Dave Heineman: Tax Shifterby Kyle Michaelis
As the New Nebraska Network has (constantly) reported over the last month, Heineman and the World-Herald have combined rhetoric and joined forces in an attempt to convince voters that their own checkbooks are lying to them and that - despite all evidence to the contrary - the tax they should really want to see cut is the state's income tax. And, not only that, but they should also support shifting the tax burden onto the backs of working-class families to benefit the state's wealthiest citizens.
Why? Because Heineman and the World-Herald said so. Duh!
To build a case for such an argument, the most consistent weapon in their arsenal has been the notion that the state's attempts to relieve property taxes collected at the local level amount only to "tax shifts," not actual tax cuts. Needless to say, I've found this particular line of attack an incredibly illogical one reliant on an unnatural understanding of tax policy that completely disregards the inescapable fluidity and interconnectedness between state and local governments.

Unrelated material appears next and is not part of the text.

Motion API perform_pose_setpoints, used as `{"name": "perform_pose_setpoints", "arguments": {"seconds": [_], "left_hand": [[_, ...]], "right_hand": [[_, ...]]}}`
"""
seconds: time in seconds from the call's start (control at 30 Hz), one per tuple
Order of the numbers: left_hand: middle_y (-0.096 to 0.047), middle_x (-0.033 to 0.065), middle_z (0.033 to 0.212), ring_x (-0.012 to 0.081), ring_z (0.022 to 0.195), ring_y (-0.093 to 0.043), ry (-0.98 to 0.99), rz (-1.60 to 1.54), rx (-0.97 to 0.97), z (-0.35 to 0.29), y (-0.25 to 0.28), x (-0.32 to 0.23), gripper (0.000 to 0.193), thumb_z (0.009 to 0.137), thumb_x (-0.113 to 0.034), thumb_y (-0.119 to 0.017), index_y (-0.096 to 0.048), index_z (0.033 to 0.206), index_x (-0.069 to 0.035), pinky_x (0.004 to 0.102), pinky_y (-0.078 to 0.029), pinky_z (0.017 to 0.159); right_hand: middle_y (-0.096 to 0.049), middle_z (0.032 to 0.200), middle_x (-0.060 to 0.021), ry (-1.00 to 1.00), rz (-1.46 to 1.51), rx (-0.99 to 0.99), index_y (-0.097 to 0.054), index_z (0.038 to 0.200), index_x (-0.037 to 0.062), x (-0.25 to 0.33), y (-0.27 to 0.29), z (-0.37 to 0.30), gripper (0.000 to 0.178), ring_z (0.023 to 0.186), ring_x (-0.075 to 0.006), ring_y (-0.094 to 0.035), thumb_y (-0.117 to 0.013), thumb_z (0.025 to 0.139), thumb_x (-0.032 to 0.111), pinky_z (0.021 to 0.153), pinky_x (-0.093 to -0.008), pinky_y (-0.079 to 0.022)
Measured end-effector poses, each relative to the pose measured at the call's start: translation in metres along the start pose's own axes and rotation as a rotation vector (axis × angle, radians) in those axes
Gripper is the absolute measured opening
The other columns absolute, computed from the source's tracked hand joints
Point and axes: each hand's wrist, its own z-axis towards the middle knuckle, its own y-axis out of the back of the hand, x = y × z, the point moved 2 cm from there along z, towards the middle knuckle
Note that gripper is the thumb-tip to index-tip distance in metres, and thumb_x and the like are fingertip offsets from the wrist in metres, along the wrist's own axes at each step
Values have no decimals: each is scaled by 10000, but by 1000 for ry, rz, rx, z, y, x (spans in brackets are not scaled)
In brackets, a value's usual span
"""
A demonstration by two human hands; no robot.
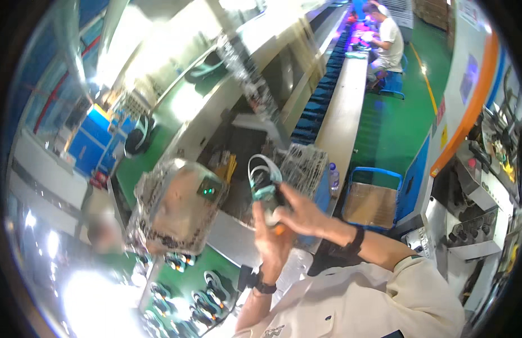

Still, even giving Heineman and the World-Herald's charges the intellectual weight they do not deserve, it is very telling that - when pressed - even Heineman caves in to the public's demands for property tax relief. In fact, as numerous proposals for credits, circuit breakers, and exemptions intended to lighten the property tax burden on homeowners are being debated by the Legislature's Revenue Committee, Heineman is cynically using his budget's promise of a "tax shift" as one of its primary selling points.
In an article last week comparing Heineman's LB 331 (targeting income and estate taxes) with the most talked about alternative - Sen. Tom White's LB 453 (providing homeowners a $500 reimbursement from their property taxes), the World-Herald reported:
Heineman...says his proposed budget includes property tax relief because it would boost state aid to schools and local government to an average of $1.2 billion per year, a record.Ironic, huh? To salvage his larger tax agenda, Heineman is actually relying on the idea that tax shifting works. He knows that both Senators and voters remain persistent in their calls for property tax relief, so he's counting on the very same strategy he'd denounced for months to suffice and to appease their demands - mainly, throwing money at local governments and expecting that to do the trick.
One minute, tax shifts are a bad idea. The next, they're the backbone of the governor's make-shift plan for property tax relief. Amazing, wouldn't you say?
Of course, the truth behind a budget is always a question of the priorities it reflects. No matter Heineman's disingenuous and contradictory arguments, his plan to boost funding to public education is the least direct and most precarious form of property tax relief. It can hardly even be taken seriously as such - offering far less appreciable difference on this front than any of the actual property tax credits and exemptions that are also being debated.
Property taxes are not Heineman's priority. Accoding to prior statements, they are hardly even his concern. That Heineman would even make argument to the contrary reeks of desperation. It speaks to a man starting to realize just how little common ground exists between his agenda and that of most Nebraskans.